### Problem statement
After reading the entries below, copy word for word the lines from the first through the line containing "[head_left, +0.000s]", and stop there.

[Records from a data collection]
◇ ◇ ◇ ◇ ◇ ◇ ◇

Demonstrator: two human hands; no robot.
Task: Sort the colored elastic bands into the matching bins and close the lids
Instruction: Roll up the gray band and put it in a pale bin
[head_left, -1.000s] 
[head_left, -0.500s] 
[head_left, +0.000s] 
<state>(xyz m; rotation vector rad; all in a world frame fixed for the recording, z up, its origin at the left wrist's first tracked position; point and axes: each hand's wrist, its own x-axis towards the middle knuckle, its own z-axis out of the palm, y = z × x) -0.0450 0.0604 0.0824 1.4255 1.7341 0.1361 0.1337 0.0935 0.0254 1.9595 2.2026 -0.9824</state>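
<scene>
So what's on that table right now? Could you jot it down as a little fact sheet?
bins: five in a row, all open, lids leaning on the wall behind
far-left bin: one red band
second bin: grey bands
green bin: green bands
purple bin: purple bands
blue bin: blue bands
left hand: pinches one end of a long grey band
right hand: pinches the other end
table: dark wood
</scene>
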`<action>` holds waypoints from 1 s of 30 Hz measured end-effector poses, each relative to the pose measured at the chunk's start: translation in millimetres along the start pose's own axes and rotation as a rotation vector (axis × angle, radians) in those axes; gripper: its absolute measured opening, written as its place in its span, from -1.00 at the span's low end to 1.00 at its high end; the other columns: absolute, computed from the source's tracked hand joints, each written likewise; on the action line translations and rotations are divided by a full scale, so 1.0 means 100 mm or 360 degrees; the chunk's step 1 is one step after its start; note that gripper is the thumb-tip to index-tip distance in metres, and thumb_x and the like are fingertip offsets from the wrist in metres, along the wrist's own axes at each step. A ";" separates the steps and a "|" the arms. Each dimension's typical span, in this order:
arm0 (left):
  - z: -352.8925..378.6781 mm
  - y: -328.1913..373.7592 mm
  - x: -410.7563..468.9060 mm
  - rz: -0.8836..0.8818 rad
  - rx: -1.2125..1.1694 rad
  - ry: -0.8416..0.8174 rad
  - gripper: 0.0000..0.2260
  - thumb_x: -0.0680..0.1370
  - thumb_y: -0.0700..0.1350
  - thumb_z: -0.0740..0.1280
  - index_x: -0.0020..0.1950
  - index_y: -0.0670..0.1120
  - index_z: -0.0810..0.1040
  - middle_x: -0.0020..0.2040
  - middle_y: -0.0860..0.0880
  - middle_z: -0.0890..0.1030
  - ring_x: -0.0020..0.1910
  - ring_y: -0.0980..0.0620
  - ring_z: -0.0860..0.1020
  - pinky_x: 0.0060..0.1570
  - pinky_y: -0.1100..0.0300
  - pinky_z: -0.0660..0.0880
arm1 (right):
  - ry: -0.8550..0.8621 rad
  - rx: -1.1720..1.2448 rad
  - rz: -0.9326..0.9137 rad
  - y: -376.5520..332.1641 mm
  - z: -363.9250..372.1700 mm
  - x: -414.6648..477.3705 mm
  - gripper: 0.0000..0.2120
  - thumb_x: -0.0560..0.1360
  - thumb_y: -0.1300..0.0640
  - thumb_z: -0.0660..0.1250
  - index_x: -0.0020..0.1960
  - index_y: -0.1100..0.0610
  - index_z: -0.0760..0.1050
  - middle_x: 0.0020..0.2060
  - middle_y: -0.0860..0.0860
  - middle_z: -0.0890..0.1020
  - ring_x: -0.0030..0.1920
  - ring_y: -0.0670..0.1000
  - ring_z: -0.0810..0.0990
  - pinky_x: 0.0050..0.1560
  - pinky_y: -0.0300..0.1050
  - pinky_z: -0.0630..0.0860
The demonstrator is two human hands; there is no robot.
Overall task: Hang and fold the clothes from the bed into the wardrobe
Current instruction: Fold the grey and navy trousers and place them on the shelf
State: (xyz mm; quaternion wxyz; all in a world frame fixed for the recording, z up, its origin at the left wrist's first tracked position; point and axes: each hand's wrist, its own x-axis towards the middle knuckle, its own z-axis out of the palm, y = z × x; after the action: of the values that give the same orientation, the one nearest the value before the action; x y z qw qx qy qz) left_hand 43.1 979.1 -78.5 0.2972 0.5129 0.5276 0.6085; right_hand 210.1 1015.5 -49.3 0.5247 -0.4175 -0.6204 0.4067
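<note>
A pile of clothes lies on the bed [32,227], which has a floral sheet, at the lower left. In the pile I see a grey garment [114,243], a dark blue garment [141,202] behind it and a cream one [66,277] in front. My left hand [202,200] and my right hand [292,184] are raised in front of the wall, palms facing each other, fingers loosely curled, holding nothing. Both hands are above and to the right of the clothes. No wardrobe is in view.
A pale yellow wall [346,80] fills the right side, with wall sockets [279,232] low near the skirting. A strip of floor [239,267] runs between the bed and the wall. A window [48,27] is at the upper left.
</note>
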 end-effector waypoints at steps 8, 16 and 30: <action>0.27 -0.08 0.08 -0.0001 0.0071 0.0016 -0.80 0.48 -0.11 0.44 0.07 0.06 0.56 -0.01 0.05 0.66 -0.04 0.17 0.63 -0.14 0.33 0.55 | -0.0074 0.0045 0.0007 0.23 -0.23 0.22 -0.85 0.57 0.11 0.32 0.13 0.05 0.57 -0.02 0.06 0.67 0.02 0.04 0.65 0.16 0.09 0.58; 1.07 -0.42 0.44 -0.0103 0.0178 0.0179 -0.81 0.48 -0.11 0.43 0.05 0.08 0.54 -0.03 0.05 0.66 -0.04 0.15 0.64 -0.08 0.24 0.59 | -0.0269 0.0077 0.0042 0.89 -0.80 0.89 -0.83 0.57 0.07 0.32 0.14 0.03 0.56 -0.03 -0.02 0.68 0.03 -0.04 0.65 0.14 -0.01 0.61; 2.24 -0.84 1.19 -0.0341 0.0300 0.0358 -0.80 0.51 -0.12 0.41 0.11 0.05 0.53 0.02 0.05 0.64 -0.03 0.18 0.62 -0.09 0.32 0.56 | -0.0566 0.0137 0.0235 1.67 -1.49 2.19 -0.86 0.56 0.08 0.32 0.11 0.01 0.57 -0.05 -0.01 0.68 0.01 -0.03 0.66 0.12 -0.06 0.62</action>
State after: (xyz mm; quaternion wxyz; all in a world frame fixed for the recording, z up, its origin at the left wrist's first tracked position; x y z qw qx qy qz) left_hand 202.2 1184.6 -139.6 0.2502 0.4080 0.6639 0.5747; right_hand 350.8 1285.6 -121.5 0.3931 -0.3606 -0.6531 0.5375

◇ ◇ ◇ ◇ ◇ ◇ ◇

### Exercise result
Demonstrator: two human hands; no robot.
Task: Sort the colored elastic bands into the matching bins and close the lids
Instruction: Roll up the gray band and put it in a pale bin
[head_left, -1.000s] 
[head_left, -0.500s] 
[head_left, +0.000s] 

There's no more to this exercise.